The PIV system consisted of two Kodak ES 4.0 cameras (2048x2048 pixels),
two New Wave Gemini PIV laser systems, IDT Provision software for calibration,
acquisition and data reduction, hardware for synchronization signal timing and remote focusing, sheet forming optics and a micro-particle generator. Two lasers
were used so that both cameras received forward-scattered illumination of the seed
particles. The forward scatter position receives more than 20 times the light than
the back scatter position. The cameras were unable to render the particles in backscatter position; therefore the second laser was necessary. The light sheet from each
laser was matched for output and formed with identical optics.
Figure 4 is an illustration of the system position relative to the model. This figure shows how the two laser sheets were aligned to each other: the sheets were
made level, then the support frames were moved vertically to place the planes at the
proper height.
Cameras
Laser plane
Lasers and projection optics
Fig. 4. Illustration of PIV system design looking upstream.
Spatial resolution of the region of interest is determined by the magnification of
the region and the pixel resolution of the cameras. This value, given in mm/pixel,
indicates the minimum particle pattern displacement to render a flow feature. The
image area for the gap was approximately 14 in (0.36m) and was limited to the
width of the gap, which was 5 in. (0.13m) in the streamwise direction. Thus, the
spatial resolution was 0.15mm/pixel.
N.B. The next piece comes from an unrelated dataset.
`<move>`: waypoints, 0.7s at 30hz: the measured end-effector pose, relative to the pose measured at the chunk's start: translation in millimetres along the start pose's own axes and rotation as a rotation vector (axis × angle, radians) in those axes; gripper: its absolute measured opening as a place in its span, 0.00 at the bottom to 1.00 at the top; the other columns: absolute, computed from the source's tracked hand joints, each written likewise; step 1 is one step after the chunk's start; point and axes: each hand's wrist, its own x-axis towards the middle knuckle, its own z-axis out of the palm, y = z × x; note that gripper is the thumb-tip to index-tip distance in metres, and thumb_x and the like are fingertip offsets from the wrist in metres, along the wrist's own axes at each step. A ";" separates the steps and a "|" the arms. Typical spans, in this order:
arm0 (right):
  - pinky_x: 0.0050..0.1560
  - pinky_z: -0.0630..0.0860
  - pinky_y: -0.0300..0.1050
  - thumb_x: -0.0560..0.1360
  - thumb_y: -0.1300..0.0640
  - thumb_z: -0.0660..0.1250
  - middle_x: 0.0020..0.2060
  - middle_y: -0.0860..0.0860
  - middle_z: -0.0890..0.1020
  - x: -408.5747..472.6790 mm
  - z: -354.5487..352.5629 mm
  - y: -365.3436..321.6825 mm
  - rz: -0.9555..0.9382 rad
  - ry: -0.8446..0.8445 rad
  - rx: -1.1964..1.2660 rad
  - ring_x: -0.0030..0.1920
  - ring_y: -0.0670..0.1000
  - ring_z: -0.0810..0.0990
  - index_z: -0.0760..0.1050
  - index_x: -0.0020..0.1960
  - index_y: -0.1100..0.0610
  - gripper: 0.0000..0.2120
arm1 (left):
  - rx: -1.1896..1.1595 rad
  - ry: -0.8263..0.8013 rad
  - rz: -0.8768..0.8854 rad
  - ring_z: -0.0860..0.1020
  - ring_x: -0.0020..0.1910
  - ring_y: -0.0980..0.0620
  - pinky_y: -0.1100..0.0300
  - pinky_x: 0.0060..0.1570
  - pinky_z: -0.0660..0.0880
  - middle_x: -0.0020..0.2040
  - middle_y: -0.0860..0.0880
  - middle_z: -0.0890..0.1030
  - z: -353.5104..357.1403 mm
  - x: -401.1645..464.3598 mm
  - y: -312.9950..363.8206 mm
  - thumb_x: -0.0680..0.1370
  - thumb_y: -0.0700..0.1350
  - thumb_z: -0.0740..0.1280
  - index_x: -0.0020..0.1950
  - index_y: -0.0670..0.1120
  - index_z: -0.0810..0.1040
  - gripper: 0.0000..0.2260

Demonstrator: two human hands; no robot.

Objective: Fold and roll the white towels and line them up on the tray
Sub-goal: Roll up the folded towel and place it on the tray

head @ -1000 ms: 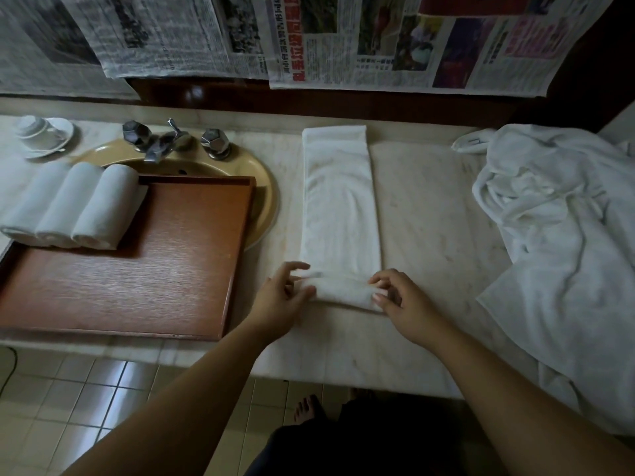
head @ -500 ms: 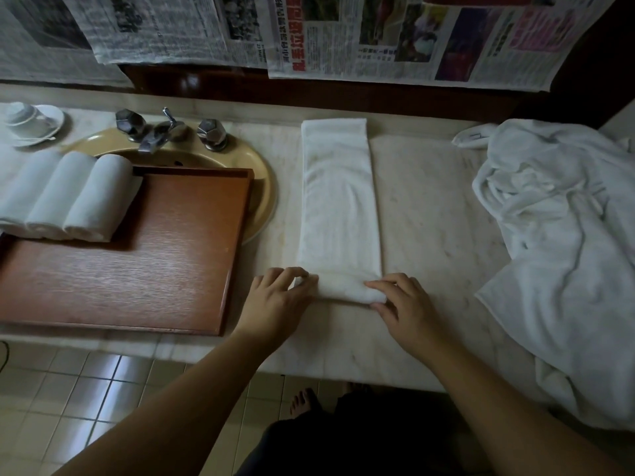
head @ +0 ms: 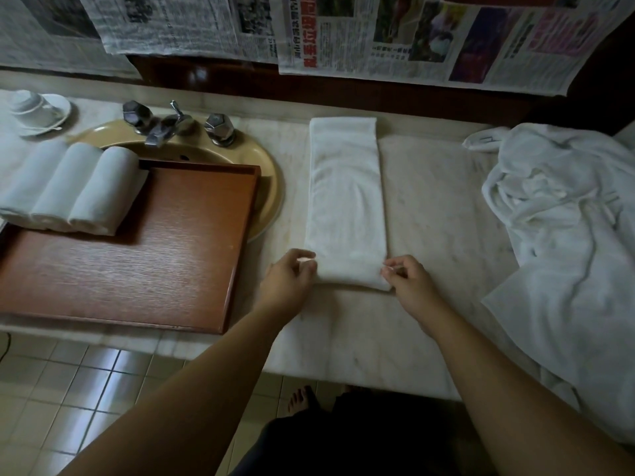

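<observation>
**Both hands at the rolled end of a folded towel**

Nearest the camera, two bare forearms reach over the edge of the marble counter (head: 360, 341). The left hand (head: 287, 281) and the right hand (head: 410, 283) sit at opposite ends of the small roll begun at the near end of the folded white towel (head: 347, 201) — fingers of each curled and pinching the roll's ends. The rest of the towel lies flat as a long narrow strip running away toward the wall.

To the left, the wooden tray (head: 137, 269) rests partly over the tan sink (head: 264, 187); three rolled towels (head: 72, 190) lie side by side, touching, at its far left corner. To the right a heap of loose white towels (head: 567, 235) covers the counter. Farther back stand the chrome faucet (head: 171, 123) and an upturned cup on a saucer (head: 37, 109) — newspaper sheets (head: 412, 36) hang on the wall.
</observation>
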 end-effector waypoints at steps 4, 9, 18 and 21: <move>0.54 0.74 0.45 0.77 0.53 0.73 0.49 0.49 0.76 -4.0 -6.8 -11.0 -0.177 0.108 -0.220 0.50 0.51 0.76 0.80 0.48 0.36 0.11 | 0.163 0.078 0.095 0.75 0.53 0.48 0.52 0.49 0.75 0.50 0.52 0.77 9.7 -6.8 9.3 0.83 0.51 0.64 0.58 0.66 0.78 0.09; 0.46 0.72 0.49 0.76 0.58 0.63 0.51 0.44 0.79 -25.9 -10.2 1.6 -0.641 0.163 -0.534 0.50 0.52 0.75 0.85 0.59 0.42 0.19 | 0.608 0.200 0.483 0.71 0.59 0.41 0.47 0.52 0.73 0.64 0.49 0.76 16.5 -15.4 -7.1 0.77 0.38 0.66 0.59 0.56 0.83 0.16; 0.53 0.75 0.45 0.76 0.53 0.76 0.54 0.46 0.78 -21.4 -12.9 12.3 -0.619 0.062 -0.488 0.52 0.50 0.77 0.81 0.66 0.48 0.19 | 0.585 -0.041 0.545 0.75 0.58 0.46 0.49 0.57 0.76 0.67 0.52 0.78 -13.8 3.0 -16.4 0.82 0.51 0.68 0.73 0.57 0.77 0.18; 0.53 0.70 0.30 0.78 0.55 0.74 0.50 0.47 0.77 -23.3 -8.4 6.1 -0.419 -0.024 -0.263 0.47 0.45 0.77 0.83 0.64 0.49 0.14 | 0.409 -0.097 0.385 0.74 0.57 0.51 0.55 0.58 0.74 0.62 0.57 0.79 -14.2 1.4 -12.0 0.83 0.54 0.68 0.72 0.60 0.78 0.17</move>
In the wake, the image area was considerably
larger: 1100 mm (43 in.) in the span-wise direction x 600 mm (24 in.) in the
stream-wise direction. This makes the spatial resolution for the wake 0.5mm/pixel.
The larger image area permitted us to image the convergence of the wake for both
the 0 degree case and the 10 degree case without having to move the cameras. Figure 5 is an illustration of the laser planes and regions of interest.
The Measurement of Wake and Gap Flows of the Generic Conventional Truck Model
177
Fig. 5. Laser planes (green) and regions of interest (white boxes).
Referring to Figure 3 once again, the laser sheet thickness is shown as 3 mm.
The highest probability for image-to-image correlation occurs when the the highest
number of particle pairs from image to image remain within the interrogation area.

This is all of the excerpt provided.